С тех пор как Веточка, окончив институт, осталась в Ленинграде, они, совсем взрослые люди, постепенно сближались, — интересным умным разговором, рассуждениями о литературе, своим желанием покопаться в душе друг друга. Но на равных — без отца и дочери. Басаргин был слишком опытен, чтобы желать чего-то большего. Он знал: ее тяга к нему основана на его сдержанности. Главное — сдержанность. И когда руки поднимались погладить ее волосы, обнять, притиснуть к себе и пожаловаться на одиночество, он говорил: «Прости, устал я здорово. Ты бы шлепала, а? На такси есть? Не ври, нет у тебя на такси. Держи целковый…» Он знал: ехать ей далеко, и целкового не хватит. Но если бы он предложил тысячу рублей, то потерял бы ее навсегда.
Всякие разговоры о деньгах были для Веточки мукой. К тому же она твердо верила, что не мать ушла от отца, а он бросил ее в самые тяжелые годы войны. И защищала мать. И еще Веточка все надеялась и ждала, что он и мать опять. сойдутся, будет нормальная, добрая, хорошая семья. Идеализм существовал в ней, в его дочери. Теперь, на причале, в Мурманске, среди встречающих должна была стоять и она.
Причал приближался.
— Приготовиться подать носовой! — сказал Басаргин старпому. У старпома было завязано горло — ангина.
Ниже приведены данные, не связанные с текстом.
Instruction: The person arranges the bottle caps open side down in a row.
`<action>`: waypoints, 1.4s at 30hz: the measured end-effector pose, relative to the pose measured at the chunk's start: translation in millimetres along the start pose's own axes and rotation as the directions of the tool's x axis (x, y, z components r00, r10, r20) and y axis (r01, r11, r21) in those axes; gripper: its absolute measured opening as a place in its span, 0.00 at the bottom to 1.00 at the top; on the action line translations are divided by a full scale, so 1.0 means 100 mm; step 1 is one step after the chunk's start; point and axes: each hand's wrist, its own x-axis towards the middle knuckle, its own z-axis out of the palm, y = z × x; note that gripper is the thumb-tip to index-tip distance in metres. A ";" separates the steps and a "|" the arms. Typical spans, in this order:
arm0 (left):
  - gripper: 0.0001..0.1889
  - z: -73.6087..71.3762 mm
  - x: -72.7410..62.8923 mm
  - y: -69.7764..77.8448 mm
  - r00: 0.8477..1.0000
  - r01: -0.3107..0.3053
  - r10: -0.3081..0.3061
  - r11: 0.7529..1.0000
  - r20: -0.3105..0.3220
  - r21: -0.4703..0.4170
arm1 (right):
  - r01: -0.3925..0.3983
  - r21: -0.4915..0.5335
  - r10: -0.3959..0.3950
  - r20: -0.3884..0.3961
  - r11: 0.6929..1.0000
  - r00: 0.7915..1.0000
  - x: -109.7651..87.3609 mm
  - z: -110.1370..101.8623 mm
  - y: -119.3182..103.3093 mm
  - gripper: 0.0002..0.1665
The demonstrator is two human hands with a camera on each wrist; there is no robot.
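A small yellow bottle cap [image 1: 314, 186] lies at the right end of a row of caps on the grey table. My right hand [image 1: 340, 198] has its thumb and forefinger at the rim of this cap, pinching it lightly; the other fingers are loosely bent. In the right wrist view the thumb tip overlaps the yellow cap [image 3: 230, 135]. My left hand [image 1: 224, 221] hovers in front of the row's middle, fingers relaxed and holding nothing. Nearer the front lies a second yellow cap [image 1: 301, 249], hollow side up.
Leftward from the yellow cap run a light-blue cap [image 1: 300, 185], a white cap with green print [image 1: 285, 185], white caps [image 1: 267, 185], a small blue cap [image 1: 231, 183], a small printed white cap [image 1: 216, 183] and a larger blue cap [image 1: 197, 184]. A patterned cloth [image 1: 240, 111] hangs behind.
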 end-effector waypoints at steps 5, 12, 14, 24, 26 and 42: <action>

— Есть, Павел Александрович! Приготовить носовой!
— Вам надо вырезать гланды, Виктор Федорович, — сказал Басаргин. — Наживете себе порок. Малый назад!
— Есть малый назад!
Женщина в белой шапочке подняла руку и машет чем-то красным. Конечно, это Веточка. Догадалась привезти цветы. Наверное, последние ленинградские астры, она везла их в целлофане и в банке с водой. Интересно, летела она или ехала поездом. Самый ужасный поезд — Ленинград — Мурманск: едет отчаянный народ, едет из отпусков к тяжелой работе, дышит свободным воздухом последние часы, а Веточку так легко обидеть и расстроить…
Нос пошел вправо…
— Стоп машина!
— Есть стоп машина! — Старпом переводит рукоять машинного телеграфа.
— Малый вперед! Подать носовой! Лево на борт! Приготовиться подавать кормовой! Виктор Федорович, подавайте с кормы первым шпринг! Стоп! Отбой машине!
Он спускался в каюту, зная, что его ждет горестное известие. Он успел снять шубу и помыть грязные от трапов руки, когда матрос провел к нему в каюту дочь.
— Папа, ты даже не знаешь, какое сильное впечатление производишь на самых разных женщин! — сказала Веточка, закрывая за собой дверь. — В звании капитана есть что-то очень интригующее, честное слово! — Она подошла и поцеловала его в лоб.
— Умерла баба Аня? — спросил Басаргин, вытирая руки полотенцем.
— Да, отец, — сказала Веточка. Она первый раз назвала его так.
— Давно?
— Около месяца.
— Раздевайся.
— Спасибо, папа.
— Где похоронили?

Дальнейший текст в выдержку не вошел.